Kenny picked up a blade, tested the edge with his thumb, and flinched. "Shit—still sharp."
But Roi's eyes lit up like she'd been given a puzzle box.
“This isn’t garbage,” she muttered, dragging a coil of melted netting behind her. “This is potential.”
She got to work fast, wires became trip-lines, broken gears became pressure plates, and scrap metal became armor spikes, noise triggers, hidden blades.
“Good ol' Roi,” Kenny whispered to Nobu. “Y’know her parents use to be blacksmiths, right?”
“Neat,” Nobu muttered, his jaw tightening. “Mine were assholes.”
Kenny's smile faltered. He opened his mouth, closed it, then awkwardly shuffled away to help Roi.
While Roi worked on tension traps and noise mines, Kenny gathered anything flashy or weird, testing what could blind or disorient.
Dozai was constantly thinking of ways for all of them to succeed. He made sure to note one crucial thing.
They didn’t need to fight like warriors. They needed to kill like ghosts. Saboteurs. Manipulators. Assassins.
A guard strolled in, eating from a protein tube. He didn't look at them, just kept walking as he spoke.
"Boss says I gotta tell you idiots where you'll be dying." He took another bite. "The Deep Pit—mining tunnels, claustrophobic as shit, echoes like hell. The Spine—collapsed rail line, metal everywhere, good luck not breaking your ankle. The Heatbox—" He grinned. "Still got fire vents working. Might cook you alive."
He tossed the empty tube to the floor. "Have fun, rats."
Dozai filed every word away.
Tunnels, debris, fire.
Rizaru had watched the whole thing from the shadows. Her lip was stitched, her wrist still bandaged, but her mind was sharper than ever.

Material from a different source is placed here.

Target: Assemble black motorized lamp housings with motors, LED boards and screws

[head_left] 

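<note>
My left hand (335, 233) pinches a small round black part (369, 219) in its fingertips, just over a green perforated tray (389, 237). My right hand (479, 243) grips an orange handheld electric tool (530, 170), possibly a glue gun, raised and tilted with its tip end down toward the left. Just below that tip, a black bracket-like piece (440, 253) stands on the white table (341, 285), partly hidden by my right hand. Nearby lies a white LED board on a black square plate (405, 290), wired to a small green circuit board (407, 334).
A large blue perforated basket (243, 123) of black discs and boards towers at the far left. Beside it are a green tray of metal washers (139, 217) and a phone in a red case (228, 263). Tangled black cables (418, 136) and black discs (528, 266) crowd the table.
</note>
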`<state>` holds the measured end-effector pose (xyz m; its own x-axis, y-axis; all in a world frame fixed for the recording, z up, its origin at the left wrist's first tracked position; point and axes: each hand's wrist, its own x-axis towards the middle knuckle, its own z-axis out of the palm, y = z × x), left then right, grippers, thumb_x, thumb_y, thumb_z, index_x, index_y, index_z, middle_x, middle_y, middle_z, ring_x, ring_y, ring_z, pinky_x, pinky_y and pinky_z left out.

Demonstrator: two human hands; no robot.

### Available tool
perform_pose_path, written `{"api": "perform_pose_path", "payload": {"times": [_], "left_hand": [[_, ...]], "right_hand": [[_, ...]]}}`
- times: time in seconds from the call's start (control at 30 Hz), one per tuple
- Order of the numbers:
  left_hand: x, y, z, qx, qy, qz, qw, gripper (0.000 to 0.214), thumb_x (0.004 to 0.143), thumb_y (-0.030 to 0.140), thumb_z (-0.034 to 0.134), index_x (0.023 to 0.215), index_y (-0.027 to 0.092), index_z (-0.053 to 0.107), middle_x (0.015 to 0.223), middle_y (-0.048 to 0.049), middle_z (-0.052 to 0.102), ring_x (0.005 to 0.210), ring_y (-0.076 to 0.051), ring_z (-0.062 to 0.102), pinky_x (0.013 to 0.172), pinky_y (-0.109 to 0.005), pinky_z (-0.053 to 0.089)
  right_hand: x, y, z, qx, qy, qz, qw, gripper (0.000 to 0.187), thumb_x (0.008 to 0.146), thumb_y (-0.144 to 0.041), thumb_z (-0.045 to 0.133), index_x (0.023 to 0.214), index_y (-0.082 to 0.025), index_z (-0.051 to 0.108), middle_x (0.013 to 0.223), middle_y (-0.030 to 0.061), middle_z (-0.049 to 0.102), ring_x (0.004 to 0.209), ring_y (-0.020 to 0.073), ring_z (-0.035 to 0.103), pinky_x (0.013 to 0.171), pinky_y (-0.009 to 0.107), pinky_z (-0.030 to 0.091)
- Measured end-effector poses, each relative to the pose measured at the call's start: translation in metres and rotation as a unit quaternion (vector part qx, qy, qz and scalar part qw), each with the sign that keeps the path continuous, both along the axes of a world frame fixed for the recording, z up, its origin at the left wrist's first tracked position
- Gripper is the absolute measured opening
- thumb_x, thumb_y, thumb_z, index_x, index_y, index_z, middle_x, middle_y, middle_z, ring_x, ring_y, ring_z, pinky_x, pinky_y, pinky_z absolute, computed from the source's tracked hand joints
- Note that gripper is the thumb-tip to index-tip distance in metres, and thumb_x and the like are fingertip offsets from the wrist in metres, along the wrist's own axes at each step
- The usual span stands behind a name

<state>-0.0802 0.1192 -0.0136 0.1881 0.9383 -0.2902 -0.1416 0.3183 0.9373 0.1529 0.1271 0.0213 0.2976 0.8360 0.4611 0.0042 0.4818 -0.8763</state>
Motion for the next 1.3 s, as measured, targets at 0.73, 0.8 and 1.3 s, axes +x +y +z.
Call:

“I know some hunter’s Maho.” she said suddenly.
Everyone turned.
“When they dragged me away to examine my mana... they left the door open. There were boards everywhere. Names, rankings, Maho types. Some with colored marks. Others had keywords. ‘Unstable.’ ‘Loyal.’ ‘Explosive.’ I looked while they thought I was sleeping.”
“You memorized all that?” Nobu asked.
“Yeah,” she said. “And some guards talked. They think I might get promoted even higher one day. So they answered me more willingly than I thought.”
She dropped her voice. “One of the hunter kids, they think he’s a prodigy. But he’s got rage issues. Another? Chohara. Has to see blood before her Maho triggers and has to reactivate it after 60 seconds.”
“Delnora probably runs the Hunters when Master Hellick is away,” Dozai repeated slowly. “I’d assume she has a lot of followers.”
Rizaru nodded. “She watches everything as well.”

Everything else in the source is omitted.